Filter the lines below, copying only those with the string "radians".

Data entries:
◇ ◇ ◇ ◇
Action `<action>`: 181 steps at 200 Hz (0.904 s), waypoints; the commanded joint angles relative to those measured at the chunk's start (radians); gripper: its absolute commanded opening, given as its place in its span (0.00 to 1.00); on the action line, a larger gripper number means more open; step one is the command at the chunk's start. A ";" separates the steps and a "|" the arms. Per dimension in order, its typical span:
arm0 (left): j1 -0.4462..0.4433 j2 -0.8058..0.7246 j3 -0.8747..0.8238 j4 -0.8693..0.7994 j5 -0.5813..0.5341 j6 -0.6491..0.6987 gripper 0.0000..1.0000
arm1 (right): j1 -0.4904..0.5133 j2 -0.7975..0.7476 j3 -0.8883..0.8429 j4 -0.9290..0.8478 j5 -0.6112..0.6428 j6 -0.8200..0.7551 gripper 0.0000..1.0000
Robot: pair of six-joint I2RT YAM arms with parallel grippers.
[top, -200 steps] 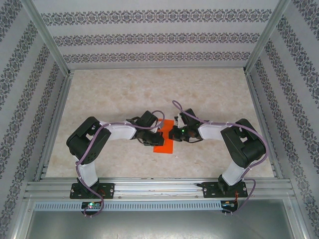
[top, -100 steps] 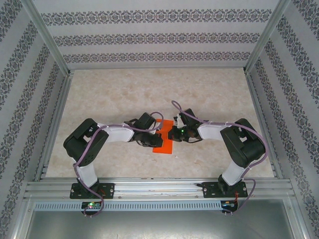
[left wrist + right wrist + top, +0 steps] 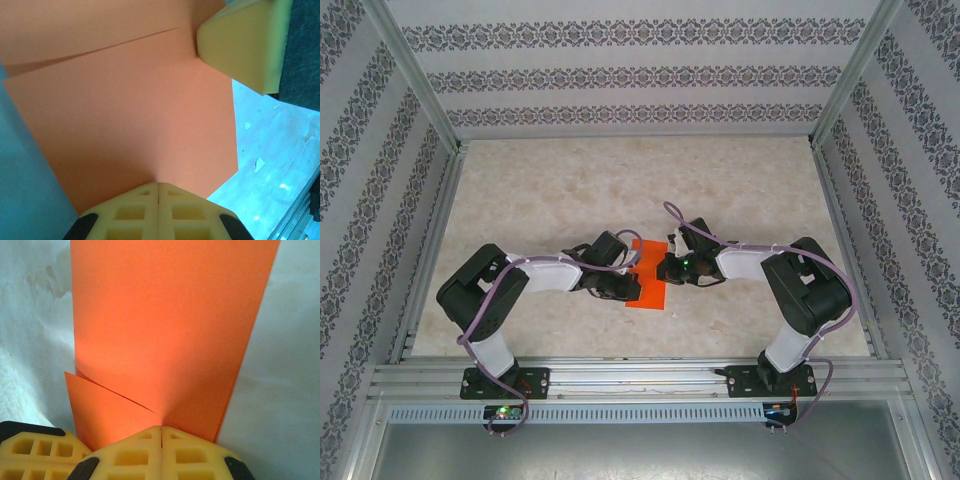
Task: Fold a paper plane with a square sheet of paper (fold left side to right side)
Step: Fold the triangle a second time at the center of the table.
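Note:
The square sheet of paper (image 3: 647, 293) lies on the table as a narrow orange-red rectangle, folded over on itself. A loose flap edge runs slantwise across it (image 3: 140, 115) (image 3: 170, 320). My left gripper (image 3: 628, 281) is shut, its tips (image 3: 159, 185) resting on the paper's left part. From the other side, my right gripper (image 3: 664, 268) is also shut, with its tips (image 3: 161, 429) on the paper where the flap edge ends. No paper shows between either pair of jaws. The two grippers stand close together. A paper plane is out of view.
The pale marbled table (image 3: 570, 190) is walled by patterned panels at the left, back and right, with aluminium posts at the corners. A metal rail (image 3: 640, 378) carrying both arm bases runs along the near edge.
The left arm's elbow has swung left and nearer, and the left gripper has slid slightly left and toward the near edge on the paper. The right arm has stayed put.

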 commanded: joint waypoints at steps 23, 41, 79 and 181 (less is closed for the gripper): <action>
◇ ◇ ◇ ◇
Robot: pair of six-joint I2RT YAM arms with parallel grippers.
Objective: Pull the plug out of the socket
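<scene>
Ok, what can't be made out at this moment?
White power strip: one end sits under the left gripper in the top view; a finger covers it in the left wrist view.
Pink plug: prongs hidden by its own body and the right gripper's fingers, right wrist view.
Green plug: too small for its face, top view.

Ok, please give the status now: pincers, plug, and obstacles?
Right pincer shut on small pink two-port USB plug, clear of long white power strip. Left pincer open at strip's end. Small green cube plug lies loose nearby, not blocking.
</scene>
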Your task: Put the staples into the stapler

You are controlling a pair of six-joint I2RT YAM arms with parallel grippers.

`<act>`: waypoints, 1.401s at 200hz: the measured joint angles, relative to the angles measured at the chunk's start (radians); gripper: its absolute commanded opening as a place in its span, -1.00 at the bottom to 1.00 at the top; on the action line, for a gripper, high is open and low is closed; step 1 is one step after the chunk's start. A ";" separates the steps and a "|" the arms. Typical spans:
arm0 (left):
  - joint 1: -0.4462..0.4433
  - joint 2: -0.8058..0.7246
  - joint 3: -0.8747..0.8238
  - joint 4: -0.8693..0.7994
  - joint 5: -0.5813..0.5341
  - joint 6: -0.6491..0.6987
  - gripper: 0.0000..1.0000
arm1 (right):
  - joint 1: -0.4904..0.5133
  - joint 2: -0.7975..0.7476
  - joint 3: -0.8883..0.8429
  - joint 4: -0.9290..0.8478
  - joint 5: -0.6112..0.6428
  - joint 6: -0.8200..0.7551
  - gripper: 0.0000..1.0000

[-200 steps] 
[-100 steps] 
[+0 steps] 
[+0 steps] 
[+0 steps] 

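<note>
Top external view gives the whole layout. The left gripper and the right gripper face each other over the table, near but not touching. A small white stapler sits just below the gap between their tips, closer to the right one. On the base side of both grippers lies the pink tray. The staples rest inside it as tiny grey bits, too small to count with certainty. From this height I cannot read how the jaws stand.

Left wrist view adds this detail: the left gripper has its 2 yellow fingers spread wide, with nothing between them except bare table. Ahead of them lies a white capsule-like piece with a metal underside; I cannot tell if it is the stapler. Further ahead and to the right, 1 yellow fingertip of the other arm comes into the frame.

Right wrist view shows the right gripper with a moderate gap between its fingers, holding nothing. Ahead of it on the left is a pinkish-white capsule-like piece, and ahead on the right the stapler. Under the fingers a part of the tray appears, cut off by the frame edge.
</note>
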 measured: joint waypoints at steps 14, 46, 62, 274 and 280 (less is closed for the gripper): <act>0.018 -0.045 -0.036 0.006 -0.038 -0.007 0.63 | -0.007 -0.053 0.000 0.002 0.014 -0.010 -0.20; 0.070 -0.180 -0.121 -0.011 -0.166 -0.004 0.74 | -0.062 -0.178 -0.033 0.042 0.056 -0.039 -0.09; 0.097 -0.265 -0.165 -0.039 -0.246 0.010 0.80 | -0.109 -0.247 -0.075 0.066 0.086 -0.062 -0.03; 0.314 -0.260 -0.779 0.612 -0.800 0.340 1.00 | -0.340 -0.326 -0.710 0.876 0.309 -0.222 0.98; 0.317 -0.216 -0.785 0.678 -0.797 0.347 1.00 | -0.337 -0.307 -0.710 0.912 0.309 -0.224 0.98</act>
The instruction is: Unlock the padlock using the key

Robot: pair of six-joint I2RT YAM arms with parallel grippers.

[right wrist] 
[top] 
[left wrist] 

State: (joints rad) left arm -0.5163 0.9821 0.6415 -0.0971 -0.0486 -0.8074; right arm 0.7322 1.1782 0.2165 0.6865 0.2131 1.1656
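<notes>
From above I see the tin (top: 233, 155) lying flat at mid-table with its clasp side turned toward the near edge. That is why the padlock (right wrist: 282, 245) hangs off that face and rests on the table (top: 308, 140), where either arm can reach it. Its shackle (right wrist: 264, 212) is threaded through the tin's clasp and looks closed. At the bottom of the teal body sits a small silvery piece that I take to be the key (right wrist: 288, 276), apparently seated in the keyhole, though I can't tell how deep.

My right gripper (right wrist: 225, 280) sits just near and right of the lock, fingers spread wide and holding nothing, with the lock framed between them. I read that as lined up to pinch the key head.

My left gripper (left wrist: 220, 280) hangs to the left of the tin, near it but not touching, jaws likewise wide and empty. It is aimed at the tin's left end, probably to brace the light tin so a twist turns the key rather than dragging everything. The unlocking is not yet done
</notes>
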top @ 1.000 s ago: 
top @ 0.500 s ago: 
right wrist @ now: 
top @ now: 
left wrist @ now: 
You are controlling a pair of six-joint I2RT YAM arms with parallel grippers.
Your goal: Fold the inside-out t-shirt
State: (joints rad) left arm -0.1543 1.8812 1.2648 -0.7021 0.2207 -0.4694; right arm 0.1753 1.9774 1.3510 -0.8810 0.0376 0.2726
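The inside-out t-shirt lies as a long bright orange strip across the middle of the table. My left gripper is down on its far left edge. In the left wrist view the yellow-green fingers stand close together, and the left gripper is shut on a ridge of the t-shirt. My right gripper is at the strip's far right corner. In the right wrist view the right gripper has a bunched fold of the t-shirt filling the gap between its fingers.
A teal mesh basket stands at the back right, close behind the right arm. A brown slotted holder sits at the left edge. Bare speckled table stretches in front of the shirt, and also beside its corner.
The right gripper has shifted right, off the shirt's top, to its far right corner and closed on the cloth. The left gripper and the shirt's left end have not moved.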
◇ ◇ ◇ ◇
Exercise result
Action `<action>`: 181 steps at 200 Hz (0.904 s), waypoints; the commanded joint angles relative to those measured at the chunk's start (radians); gripper: its absolute commanded opening, given as its place in its span (0.00 to 1.00); on the action line, a larger gripper number means more open; step one is the command at the chunk's start. A ";" separates the steps and a "|" the arms. Per dimension in order, its typical span:
`<act>`: waypoints, 1.401s at 200hz: the measured joint angles, relative to the angles measured at the chunk's start (radians); gripper: its absolute commanded opening as a place in its span, -1.00 at the bottom to 1.00 at the top; on the action line, for a gripper, high is open and low is closed; step 1 is one step after the chunk's start. A ";" separates the steps and a "|" the arms. Typical spans:

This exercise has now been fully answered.